Assigned task: In the records, each line holding "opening" must be reported.

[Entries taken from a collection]
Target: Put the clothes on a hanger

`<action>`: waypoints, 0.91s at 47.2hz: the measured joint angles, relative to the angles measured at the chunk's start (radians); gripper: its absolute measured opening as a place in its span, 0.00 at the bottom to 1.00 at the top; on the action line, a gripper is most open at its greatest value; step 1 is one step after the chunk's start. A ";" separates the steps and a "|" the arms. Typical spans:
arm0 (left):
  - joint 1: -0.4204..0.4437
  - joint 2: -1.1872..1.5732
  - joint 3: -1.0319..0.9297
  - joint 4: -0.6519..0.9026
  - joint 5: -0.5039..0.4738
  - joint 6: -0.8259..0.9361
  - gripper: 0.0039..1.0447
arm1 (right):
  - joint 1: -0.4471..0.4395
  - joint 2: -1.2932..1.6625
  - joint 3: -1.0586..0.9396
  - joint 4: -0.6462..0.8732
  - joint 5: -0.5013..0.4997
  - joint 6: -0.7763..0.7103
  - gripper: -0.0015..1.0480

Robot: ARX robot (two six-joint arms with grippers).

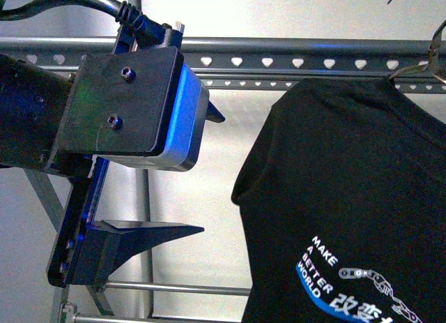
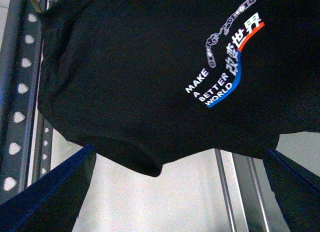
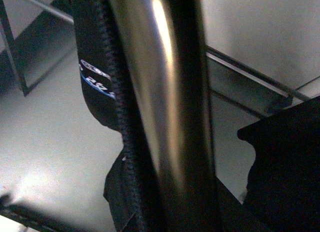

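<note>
- I am reading the left end effector [image 1: 207,174] as gaping wide. Its two dark wedge-shaped fingers [image 1: 150,234] are standing far apart with nothing between them.
- The left wrist view is agreeing: both finger tips are framing open air, and the cloth is hanging beyond them, not in them.
- The black short-sleeved T-shirt with white "MAKE A BETTER WORLD" lettering and a blue swoosh [image 1: 348,183] is hanging to the right of that end effector, apart from it. Its shoulder line is sitting up at the level of the large grey metal rack's heart-punched horizontal rail [image 1: 279,61].
- A thin metal hook shape [image 1: 411,68] is showing at the shirt's top edge by the rail. I am not able to tell exactly how it is carrying the shirt.
- The body of the shirt is draping straight down with the print facing out and the sleeve hanging free.
- The right wrist view is mostly filled by a shiny round metal tube [image 3: 165,106], very close, with a stitched black hem [image 3: 120,122] running alongside it.
- I cannot tell whether the right end effector is open or closed, or whether it is holding any cloth.
- Judgement on progress: the shirt is looking as good as hung, with its weight seemingly carried at the rail and not by the left arm.
- What I am judging as left is confirming the top is seated securely on the rack and getting the right arm clear without dragging the hem.
</note>
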 joint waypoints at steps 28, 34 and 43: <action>0.047 -0.116 0.117 0.155 -0.610 -1.221 0.94 | 0.063 0.055 0.072 -0.031 0.022 0.222 0.09; 0.065 -0.065 0.246 0.198 -0.656 -1.202 0.94 | 0.073 0.056 0.090 -0.039 0.024 0.244 0.09; 0.118 -0.226 0.179 0.225 -0.845 -1.507 0.94 | 0.072 0.082 0.154 -0.048 0.041 0.300 0.09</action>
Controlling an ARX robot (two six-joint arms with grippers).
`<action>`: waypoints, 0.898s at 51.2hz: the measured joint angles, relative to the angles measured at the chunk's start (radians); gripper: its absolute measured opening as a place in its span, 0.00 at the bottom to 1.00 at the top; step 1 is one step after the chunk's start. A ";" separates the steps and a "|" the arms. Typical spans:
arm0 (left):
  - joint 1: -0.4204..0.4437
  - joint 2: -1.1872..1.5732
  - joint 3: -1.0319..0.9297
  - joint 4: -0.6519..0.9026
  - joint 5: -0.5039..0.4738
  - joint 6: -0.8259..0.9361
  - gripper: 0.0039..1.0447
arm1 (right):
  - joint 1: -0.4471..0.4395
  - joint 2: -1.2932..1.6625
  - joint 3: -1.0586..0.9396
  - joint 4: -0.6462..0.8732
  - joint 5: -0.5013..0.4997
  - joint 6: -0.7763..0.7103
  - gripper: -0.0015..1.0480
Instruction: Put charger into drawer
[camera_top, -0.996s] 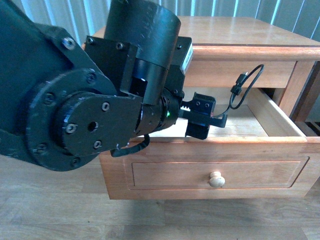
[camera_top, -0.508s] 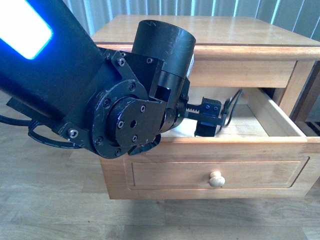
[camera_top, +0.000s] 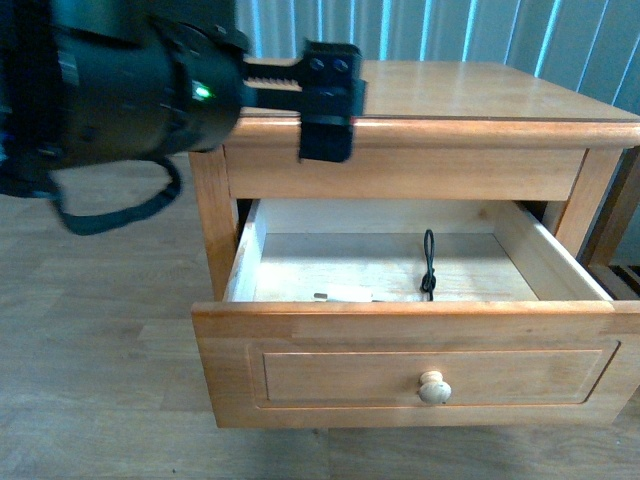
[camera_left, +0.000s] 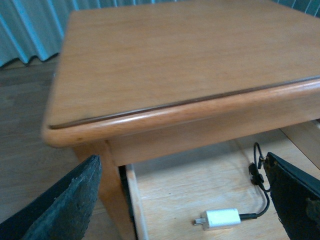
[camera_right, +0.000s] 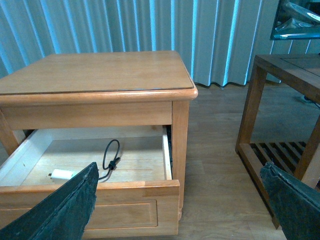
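Honey-coloured wood sits closest to you in the front view: the drawer (camera_top: 300, 375) stands pulled well out of the bedside table (camera_top: 470, 90), its recessed front panel facing you with one round pale knob (camera_top: 434, 386) near the middle. Just behind that front wall, on the drawer's pale floor, lies the charger (camera_top: 345, 294). You see its white block lying flat, left of the middle, with the prongs pointing toward the drawer's left wall. Its thin black cable (camera_top: 428, 265) lies to the right of the block and loops toward the back. The charger is clear of both grippers. Your left gripper (camera_left: 180, 205) hangs up by the rounded front edge of the table top, left of the middle and well above the charger, its fingers (camera_left: 65, 205) spread wide with nothing between them. Your right gripper (camera_right: 177, 205) does not show in the front view. Its own wrist camera shows its two fingers set wide apart as well, holding nothing, with the whole bedside table and the open drawer in sight beyond them. Farther off, to the right of the bedside table, stands a darker wooden side table (camera_right: 250, 100) with a slatted lower shelf. Wood-plank floor (camera_right: 215, 130) runs between the two tables, and a pleated blue-white curtain (camera_right: 150, 25) hangs at the very back.
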 joint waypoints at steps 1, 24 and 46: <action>0.009 -0.029 -0.019 -0.002 0.002 0.003 0.95 | 0.000 0.000 0.000 0.000 0.000 0.000 0.92; 0.324 -0.848 -0.431 -0.325 0.148 0.009 0.95 | 0.000 0.000 0.000 0.000 0.000 0.000 0.92; 0.792 -1.415 -0.672 -0.723 0.428 -0.092 0.95 | 0.000 0.000 0.000 0.000 0.000 0.000 0.92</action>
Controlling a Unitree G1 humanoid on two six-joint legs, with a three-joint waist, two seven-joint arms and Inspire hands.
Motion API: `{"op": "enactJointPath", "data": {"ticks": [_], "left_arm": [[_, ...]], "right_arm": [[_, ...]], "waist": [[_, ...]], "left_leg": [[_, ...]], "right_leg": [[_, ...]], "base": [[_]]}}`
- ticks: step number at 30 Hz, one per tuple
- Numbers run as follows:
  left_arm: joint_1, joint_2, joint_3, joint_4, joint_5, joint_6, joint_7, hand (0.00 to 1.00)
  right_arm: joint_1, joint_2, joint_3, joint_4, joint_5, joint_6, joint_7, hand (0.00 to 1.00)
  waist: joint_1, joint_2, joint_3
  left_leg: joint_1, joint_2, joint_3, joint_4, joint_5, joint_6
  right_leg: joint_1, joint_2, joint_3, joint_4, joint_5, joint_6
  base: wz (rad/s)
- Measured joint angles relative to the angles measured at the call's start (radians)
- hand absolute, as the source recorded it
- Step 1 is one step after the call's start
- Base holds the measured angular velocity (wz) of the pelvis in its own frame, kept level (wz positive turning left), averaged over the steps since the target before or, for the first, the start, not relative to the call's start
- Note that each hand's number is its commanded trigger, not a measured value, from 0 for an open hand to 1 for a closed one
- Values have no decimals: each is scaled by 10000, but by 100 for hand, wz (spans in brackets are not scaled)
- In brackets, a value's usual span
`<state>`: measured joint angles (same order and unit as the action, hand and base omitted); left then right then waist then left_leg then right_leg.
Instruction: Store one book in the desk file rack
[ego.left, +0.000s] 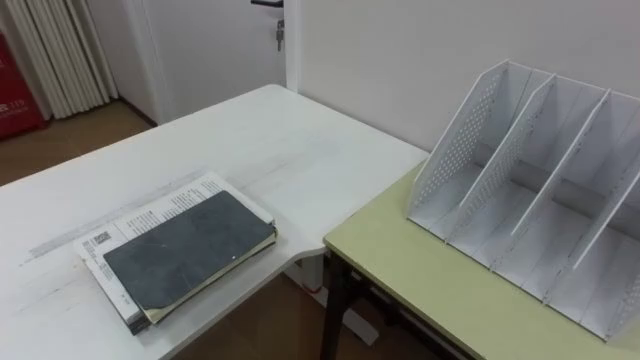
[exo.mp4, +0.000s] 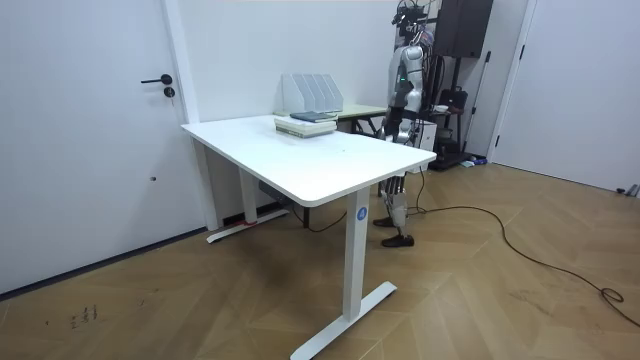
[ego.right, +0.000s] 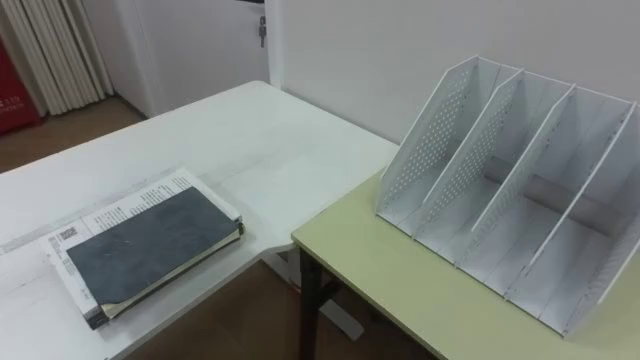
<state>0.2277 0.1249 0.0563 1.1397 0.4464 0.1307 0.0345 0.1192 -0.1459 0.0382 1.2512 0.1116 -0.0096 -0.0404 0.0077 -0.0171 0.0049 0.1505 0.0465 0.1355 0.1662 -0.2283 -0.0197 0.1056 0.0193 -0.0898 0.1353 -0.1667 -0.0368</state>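
Observation:
A dark grey book (ego.left: 190, 250) lies flat on top of a small stack of printed booklets (ego.left: 150, 212) near the white desk's (ego.left: 260, 140) front edge. The white file rack (ego.left: 540, 180) stands to the right on a green-topped desk (ego.left: 400, 270), its slots empty and open toward me. In the room view I stand behind the desks, by the green desk's end, with the stack (exo.mp4: 305, 122) and the rack (exo.mp4: 310, 93) in front of me. My left hand (exo.mp4: 388, 127) and right hand (exo.mp4: 402, 133) hang low at my sides, too small to read.
A gap with wooden floor (ego.left: 290, 310) separates the two desks at the corner. A wall runs behind the rack, with a door (ego.left: 215, 40) to the left. In the room view a dark equipment stand (exo.mp4: 455, 60) is behind me.

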Motion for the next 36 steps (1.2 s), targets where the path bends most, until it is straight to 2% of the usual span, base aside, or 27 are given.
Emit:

Result:
`<action>`: waypoints, 0.91s at 47.2hz: the measured joint angles, relative to the angles measured at the chunk's start (radians); gripper: its absolute measured opening as a place in its span, 0.00 at the bottom to 1.00 at the top; on the action line, a gripper is most open at its greatest value; step 1 is one step after the chunk's start. A ";" separates the steps and a "|" the arms. Typical spans:
`<action>`: waypoints, 0.898s at 51.2hz: the measured joint angles, relative to the angles measured at the chunk's start (radians); gripper: its absolute measured opening as a place in its span, 0.00 at the bottom to 1.00 at the top; step 1 is one step after the chunk's start. A ";" separates the steps and a "|" the arms. Typical spans:

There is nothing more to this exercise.